William Henry Fitzroy, 6th Duke of Grafton (5 August 1819 – 21 May 1882), styled Viscount Ipswich until 1847 and Earl of Euston between 1847 and 1863, was a British peer and Liberal Party politician.  He was born in London and educated at Harrow, and after went to the Royal Military College, Sandhurst.

He was the son of Henry FitzRoy, 5th Duke of Grafton and his wife Mary Caroline Berkeley, who were married on 20 June 1812 in Lisbon.

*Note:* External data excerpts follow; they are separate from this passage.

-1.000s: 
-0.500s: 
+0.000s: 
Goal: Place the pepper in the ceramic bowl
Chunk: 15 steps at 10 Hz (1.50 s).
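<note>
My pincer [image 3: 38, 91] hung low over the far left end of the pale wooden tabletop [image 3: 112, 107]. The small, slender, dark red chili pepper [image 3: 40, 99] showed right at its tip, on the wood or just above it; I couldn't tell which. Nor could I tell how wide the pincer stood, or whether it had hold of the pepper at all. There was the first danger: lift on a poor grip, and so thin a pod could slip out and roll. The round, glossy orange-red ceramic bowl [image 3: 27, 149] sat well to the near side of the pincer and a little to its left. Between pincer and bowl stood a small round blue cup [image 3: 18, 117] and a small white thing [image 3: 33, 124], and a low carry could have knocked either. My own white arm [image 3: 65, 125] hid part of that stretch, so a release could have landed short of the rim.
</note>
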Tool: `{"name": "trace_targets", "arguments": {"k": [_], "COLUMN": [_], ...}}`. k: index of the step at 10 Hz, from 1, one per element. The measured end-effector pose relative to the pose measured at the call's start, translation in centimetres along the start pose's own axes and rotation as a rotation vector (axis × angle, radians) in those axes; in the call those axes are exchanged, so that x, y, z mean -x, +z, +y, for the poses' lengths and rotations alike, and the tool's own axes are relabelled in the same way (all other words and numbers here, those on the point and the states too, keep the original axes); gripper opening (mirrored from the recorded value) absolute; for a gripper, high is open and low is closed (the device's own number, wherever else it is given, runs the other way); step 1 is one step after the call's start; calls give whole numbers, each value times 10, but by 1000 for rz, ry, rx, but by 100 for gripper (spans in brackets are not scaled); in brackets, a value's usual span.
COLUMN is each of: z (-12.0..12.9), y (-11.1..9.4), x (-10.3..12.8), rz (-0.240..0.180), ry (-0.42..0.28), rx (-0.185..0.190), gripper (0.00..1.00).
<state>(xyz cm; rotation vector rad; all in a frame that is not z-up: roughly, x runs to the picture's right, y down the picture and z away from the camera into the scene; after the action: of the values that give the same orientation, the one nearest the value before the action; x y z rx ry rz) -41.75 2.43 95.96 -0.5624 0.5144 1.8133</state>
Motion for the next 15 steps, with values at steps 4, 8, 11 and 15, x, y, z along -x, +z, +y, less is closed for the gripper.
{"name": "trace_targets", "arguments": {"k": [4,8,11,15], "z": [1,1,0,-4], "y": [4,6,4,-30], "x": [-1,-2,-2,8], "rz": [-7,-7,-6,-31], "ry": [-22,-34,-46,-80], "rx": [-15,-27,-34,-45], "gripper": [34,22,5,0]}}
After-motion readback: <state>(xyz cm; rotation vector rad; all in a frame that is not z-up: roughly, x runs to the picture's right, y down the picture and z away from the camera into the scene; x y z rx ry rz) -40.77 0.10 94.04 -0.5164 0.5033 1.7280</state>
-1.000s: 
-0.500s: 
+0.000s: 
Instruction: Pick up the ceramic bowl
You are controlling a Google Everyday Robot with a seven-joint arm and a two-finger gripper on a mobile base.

At the time his father was an officer fighting with the Duke of Wellington in the Peninsular War.

At the 1847 general election he was elected unopposed as a Member of Parliament (MP) for the borough of Thetford in Norfolk, a seat held by his father from 1834 to 1841. He was returned unopposed at the next three general elections, and held the seat until he succeeded to his father's peerage in 1863.

Grafton married the Honourable Marie Anne Louise Baring (18 November 1833 – 8 April 1928), the daughter of Francis Baring, 3rd Baron Ashburton, on 10 February 1858. He spent the winter and spring each year at Hyères because he and his wife both suffered from ill health.

In 1860 he was appointed lieutenant-colonel in command of the 1st Administrative Battalion of Northamptonshire Rifle Volunteers.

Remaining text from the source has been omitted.